スタッフブログ
ヒナタノオト日誌

我が家の箒(ほうき)

2022.06.06

店頭でもお客様の目に留まることが多い吉田慎司さんの箒。
実用的な掃除の道具でありながら、姿かたちの美しさを兼ね備えています。
神奈川県で中津箒作りの技術を学ばれた吉田さん。
現在は北海道小樽市で制作をされています。
農薬を使わずに栽培されたホウキモロコシ、草木で染めた編み糸、山葡萄や竹を使った柄など自然のものを生かした材料はすべてが土に還るもの。

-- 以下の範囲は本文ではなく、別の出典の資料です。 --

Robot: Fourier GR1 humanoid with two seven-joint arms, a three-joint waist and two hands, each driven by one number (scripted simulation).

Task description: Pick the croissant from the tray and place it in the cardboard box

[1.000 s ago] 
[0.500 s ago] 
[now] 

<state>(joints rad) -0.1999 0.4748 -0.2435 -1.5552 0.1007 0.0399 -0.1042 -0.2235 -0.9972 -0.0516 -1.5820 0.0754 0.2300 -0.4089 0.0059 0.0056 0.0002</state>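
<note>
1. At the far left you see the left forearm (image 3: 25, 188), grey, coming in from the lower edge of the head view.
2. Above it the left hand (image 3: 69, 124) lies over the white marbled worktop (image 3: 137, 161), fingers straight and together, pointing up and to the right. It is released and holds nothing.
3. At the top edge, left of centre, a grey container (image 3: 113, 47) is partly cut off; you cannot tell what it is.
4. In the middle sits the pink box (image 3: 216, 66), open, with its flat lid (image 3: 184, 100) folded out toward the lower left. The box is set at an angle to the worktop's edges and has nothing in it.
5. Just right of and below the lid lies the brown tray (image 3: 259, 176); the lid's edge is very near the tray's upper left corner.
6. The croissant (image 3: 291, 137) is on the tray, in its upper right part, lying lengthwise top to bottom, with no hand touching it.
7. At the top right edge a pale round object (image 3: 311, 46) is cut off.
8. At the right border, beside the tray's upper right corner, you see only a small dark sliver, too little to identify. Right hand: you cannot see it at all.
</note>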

我が家で愛用しているのは、竹を使った柄の箒と小ぶりの手箒。
柄付きの箒は、掃く動作に無理がなく気持ちよく掃き掃除ができます。
小ぶりの手箒は、棚の上や部屋の隅を掃いたり、床掃除用に使っています。
畳の小部屋の掃除には、柄付きの大きな箒は使わずにこれ1つで。
しゃがんだ姿勢で、1畳1畳掃いていくと、時間はかかりますがしっかりきれいになります。
また、柄付きの箒で大まかに掃除をしたあとに、ほこりをちりとりに集めるのにも使います。

先日ご来店されたお客様から、こんなことを伺いました。
「ホームセンターで購入した箒を家で使っているのですが、穂先がけっこう抜けてしまいます」と。

吉田さんの箒は、穂先の部分が摩擦で少しずつ短くなっていきますが、抜けることはほとんどないようです。
3つある小ぶりの手箒のうち、1つはびっくりするほど短くなっています。
でも、短くなったことでブラシのようにしっかりした穂先になり、隙間などのほこりやごみを掻きだすような使い方もできるようになりました。
(こういう使い方、あまり推奨ではないのかもしれないのですが・・・)。
とにかく、丈夫で長持ち。

もともと、おろし立ては畳の間、少し草臥れたら板の間へ。
そして、土間、庭先へと箒を使い切っていたのだと伺ったことがあります。

電源がいらないので静かで省エネルギー。
さっと手に取って掃除を始められる機動性のよさ。
ちりとりの上に掃除の成果が見える。
そして、壁にかかっている姿も美しい。

家の中で使い勝手のよいところに、インテリア感覚で箒を下げてみるところから始めてみると、お掃除がもっと楽しくなるかもしれません。